→ Exercise prompt
In the listing below, print exactly the lines from the first through the one that contains "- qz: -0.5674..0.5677".

→ Recorded information
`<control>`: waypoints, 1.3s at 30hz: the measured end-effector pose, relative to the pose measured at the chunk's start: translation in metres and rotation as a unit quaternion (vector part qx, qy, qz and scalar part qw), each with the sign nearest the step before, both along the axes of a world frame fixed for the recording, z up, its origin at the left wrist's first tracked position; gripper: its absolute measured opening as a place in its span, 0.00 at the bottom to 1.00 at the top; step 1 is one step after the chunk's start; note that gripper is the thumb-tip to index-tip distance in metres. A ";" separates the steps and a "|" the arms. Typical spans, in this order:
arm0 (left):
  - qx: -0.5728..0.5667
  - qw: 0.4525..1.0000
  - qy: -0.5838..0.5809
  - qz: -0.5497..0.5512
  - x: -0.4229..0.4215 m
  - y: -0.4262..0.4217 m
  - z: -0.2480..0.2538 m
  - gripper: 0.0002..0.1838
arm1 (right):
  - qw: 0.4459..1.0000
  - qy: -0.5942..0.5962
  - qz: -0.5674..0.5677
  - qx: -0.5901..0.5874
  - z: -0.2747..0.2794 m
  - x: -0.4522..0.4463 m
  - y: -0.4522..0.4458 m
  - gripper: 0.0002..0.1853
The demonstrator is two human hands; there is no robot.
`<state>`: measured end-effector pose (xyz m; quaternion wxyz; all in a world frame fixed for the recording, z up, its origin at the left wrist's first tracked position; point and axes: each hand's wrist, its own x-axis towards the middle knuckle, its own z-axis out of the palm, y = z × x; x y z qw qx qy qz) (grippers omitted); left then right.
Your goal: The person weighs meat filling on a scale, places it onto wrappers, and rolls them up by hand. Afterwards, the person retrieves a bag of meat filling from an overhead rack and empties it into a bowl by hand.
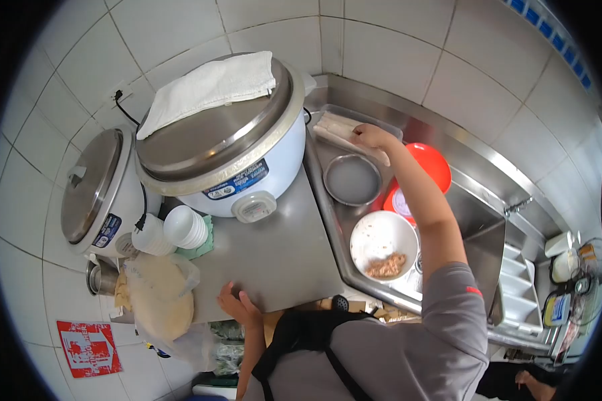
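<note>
My right hand [371,137] reaches to the back of the sink counter, its fingers on pale long pieces [338,128] in a clear tray. Whether the fingers grip a piece is too small to tell. Just in front of that hand stands a round metal bowl [352,180] of greyish liquid. Nearer to me a white bowl [374,235] holds some light brown food [386,266]. My left hand [239,303] rests at the front edge of the steel table [274,250], fingers apart and holding nothing.
A large rice cooker [267,177] with a white cloth [207,90] on its lid stands at the back, a second cooker [90,187] to its left. Stacked white cups [184,227] and a plastic bag [157,294] lie at left. Red plates [428,167] are beneath my right arm. A co-worker's hand [534,386] shows at lower right.
</note>
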<state>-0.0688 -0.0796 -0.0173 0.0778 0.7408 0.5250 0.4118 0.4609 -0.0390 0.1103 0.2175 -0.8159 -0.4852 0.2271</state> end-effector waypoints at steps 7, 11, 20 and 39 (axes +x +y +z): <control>0.006 0.998 0.054 0.027 0.005 0.002 0.001 0.24 | 0.992 -0.070 -0.057 0.089 -0.094 0.083 0.100 0.25; -0.003 0.997 0.065 0.033 0.008 0.002 0.005 0.27 | 0.987 -0.101 -0.075 0.103 -0.100 0.103 0.122 0.24; -0.041 0.997 0.062 0.024 0.004 0.005 0.003 0.26 | 0.972 -0.215 -0.082 0.056 -0.138 0.151 0.145 0.21; -0.039 0.998 0.043 0.014 -0.001 0.005 -0.005 0.24 | 0.885 -0.422 -0.193 -0.049 -0.130 0.155 0.106 0.12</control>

→ Written reply
`<control>`: waypoints, 1.3s at 30hz: the measured end-effector pose, relative to the pose measured at the chunk's start: translation in metres and rotation as a unit quaternion (vector part qx, qy, qz and scalar part qw), each with the sign nearest the step before, both along the axes of a world frame fixed for the recording, z up, its origin at the left wrist's first tracked position; gripper: its absolute measured opening as a place in its span, 0.00 at the bottom to 1.00 at the top; step 1 is one step after the chunk's start; note that gripper is the thumb-tip to index-tip distance in metres. A ";" separates the steps and a "|" the arms. Typical spans, in this order:
arm0 (left):
  - qx: -0.5728..0.5667
  - qw: 0.4525..1.0000
  - qy: -0.5838..0.5809
  - qz: -0.5497..0.5512
  - x: -0.4229..0.4215 m
  - y: -0.4262..0.4217 m
  - z: -0.2480..0.2538 m
  - gripper: 0.0002..0.1838
arm1 (right):
  - qw: 0.4459..1.0000
  - qy: -0.5942..0.5962
  - qz: -0.5674..0.5677

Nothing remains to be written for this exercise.